Task item: The lines to be copied are those below that contain "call".

Data extract:
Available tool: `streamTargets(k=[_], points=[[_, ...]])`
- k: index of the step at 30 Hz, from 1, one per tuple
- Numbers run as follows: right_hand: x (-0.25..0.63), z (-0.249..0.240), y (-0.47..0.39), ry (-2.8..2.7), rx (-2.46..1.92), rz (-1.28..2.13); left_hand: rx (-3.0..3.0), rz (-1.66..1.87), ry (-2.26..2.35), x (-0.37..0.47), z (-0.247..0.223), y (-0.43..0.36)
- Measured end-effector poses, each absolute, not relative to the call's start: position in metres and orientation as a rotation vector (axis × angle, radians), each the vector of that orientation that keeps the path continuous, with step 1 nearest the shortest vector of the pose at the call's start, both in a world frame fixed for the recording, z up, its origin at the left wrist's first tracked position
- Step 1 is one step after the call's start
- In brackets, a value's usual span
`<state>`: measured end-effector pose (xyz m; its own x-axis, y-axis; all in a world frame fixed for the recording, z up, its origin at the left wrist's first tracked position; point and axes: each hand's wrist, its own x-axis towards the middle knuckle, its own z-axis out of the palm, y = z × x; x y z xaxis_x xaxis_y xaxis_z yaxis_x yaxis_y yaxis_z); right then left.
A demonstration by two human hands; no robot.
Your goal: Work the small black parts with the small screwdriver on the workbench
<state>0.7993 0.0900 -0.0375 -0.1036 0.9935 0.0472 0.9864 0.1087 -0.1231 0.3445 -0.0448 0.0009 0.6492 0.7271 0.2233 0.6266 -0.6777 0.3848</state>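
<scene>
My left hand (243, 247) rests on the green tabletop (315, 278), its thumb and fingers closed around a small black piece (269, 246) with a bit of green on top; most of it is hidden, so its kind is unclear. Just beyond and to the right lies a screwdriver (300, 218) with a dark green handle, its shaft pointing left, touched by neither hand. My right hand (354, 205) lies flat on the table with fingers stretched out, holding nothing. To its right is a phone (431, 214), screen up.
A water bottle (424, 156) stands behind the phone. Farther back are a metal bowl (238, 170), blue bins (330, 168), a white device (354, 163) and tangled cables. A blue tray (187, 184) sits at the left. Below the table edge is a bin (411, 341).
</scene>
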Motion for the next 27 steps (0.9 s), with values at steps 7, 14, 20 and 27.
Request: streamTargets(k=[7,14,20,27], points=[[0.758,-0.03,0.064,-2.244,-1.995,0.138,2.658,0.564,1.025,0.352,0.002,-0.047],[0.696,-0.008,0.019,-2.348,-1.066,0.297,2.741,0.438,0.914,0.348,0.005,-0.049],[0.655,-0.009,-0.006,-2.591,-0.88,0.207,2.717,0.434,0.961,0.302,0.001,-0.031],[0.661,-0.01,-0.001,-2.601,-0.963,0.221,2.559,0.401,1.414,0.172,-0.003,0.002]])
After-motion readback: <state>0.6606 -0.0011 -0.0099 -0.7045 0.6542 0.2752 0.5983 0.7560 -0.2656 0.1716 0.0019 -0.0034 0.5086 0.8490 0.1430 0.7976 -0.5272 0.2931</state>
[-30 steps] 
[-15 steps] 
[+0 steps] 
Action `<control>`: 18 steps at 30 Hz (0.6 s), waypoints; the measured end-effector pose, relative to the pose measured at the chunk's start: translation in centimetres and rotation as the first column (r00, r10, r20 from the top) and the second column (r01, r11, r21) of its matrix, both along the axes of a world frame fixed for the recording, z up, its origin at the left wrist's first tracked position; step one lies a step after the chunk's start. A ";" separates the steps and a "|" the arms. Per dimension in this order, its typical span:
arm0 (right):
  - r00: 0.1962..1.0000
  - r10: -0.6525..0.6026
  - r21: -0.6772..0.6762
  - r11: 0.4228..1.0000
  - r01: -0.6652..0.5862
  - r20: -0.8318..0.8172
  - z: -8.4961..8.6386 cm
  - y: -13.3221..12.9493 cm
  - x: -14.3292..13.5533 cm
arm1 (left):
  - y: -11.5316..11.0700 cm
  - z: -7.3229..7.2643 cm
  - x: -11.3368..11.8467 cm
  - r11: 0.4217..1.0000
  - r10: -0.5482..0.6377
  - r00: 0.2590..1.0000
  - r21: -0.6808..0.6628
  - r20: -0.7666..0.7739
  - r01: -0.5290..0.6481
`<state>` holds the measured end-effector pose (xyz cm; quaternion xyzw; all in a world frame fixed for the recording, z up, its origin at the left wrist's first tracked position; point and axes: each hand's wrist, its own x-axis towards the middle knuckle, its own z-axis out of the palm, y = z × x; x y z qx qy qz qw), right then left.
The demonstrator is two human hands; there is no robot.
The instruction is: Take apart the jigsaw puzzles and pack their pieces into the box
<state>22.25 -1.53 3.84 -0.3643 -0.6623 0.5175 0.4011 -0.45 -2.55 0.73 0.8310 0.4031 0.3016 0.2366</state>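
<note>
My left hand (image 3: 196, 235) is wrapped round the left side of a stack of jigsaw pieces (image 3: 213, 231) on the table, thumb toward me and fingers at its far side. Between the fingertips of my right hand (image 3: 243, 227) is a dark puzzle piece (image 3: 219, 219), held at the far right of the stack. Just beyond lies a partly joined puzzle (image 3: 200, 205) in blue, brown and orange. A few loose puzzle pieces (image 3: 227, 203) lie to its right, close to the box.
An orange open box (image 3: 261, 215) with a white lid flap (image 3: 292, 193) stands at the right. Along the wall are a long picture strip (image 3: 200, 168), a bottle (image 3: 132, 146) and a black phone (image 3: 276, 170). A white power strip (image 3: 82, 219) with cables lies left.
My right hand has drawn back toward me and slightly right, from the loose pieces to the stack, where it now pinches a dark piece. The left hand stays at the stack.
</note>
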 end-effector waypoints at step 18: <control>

Written answer:
- Measured end-effector poses, each absolute, not relative to the call's start: position in metres and orientation as a rotation vector (axis × angle, radians), each the vector of that orientation that keeps the path continuous, with step 1 nearest the shortest vector of the pose at the call's start, both in a world frame fixed for the recording, z up, its origin at the left wrist's first tracked position
- Step 1 is one step after the call's start

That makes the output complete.